▽

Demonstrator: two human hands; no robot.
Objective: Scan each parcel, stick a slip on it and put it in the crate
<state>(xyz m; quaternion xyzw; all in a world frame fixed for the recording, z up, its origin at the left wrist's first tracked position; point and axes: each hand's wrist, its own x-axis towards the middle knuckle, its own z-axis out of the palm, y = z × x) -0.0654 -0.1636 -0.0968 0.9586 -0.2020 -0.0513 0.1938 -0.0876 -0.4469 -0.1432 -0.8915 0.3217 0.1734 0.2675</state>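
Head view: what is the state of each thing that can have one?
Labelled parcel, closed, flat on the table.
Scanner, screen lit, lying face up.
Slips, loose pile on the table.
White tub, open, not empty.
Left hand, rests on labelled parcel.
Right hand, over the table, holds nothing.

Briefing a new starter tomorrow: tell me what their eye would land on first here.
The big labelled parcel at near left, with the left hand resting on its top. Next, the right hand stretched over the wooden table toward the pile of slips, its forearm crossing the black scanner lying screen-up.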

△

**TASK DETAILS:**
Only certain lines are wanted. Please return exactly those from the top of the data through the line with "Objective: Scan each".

**REPLY:**
Demonstrator: two human hands; no robot.
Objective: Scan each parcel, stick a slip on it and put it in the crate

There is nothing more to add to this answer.